Trun: Hello from cold Russia!
These 20 years were just crazy! I always wanted to show the world that there is graffiti in Russia. Also, this graffiti is at a very high level! With the advent of the TAD crew, we managed to do it. Now we talk less often with each other, nothing lasts forever, but there are still activists in the crew who paint 24/7.
As for the past, there were a lot of cool and not very cool moments. I love this team, no matter what happens.
f: Besides being a renowned graffiti writer, you’ve contributed to the scene by organising festivals and events such as Meeting of Styles, Year of Germany in Russia, Street Fire, Street Summit, Montana Jam and others. You’ve also participated in major international graffiti festivals – Roskilde, Step in the Arena. You were in the Artmossphere line-up, the only Russian biennale that introduces the general public to the most prominent street artists from all over the world and boosts the development of the local street art scene.

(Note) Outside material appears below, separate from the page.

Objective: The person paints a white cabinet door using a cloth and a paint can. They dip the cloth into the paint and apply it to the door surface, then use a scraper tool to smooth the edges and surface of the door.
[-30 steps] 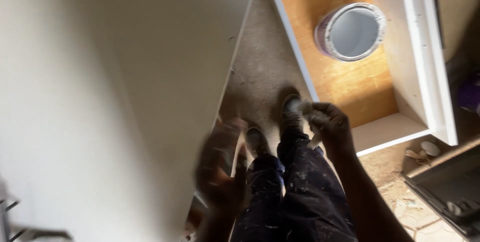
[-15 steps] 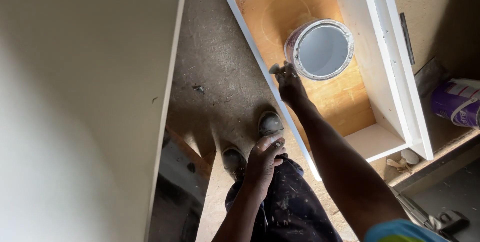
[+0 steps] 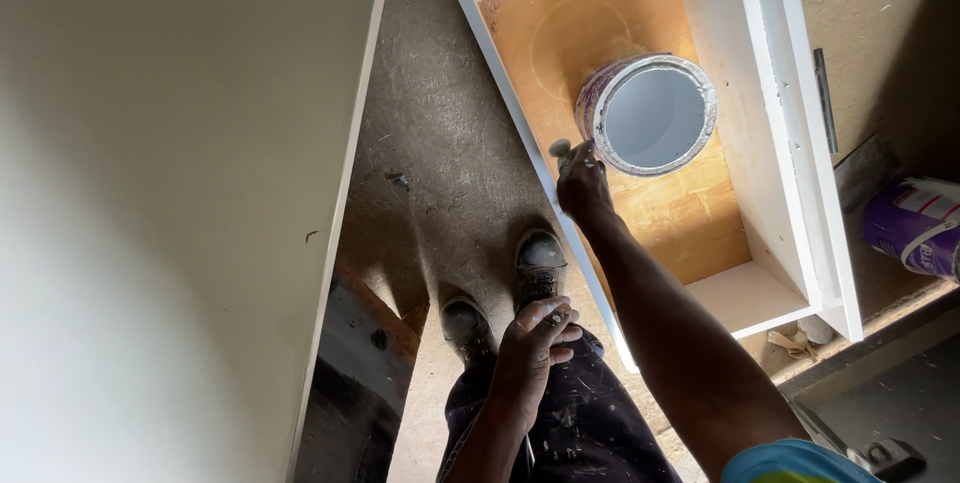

Tell us about your experience as an organiser and how it helped you in your personal growth, and also share some of the best memories from the festivals where you were invited. If you’d make a list of the top local and worldwide events of graffiti and street art, which would you recommend to our readers?
Trun: The first thing I realised when I started my graffiti journey was that our city lacked graffiti events where everyone could communicate and paint together. It’s how the idea of local festivals such as Montana Jam and Street Summit was born. They had a huge success!
After a while, we started to organise bigger events, such as Meeting of Styles and Street Fire. These events already had good budgets, which allowed us to bring graffiti and hip-hop stars such as Boogie, Sofles and others. Method Man was also our guest.
There is one thing about the experience: its level is constantly growing! I can’t say I’m a very experienced organiser, but I keep learning.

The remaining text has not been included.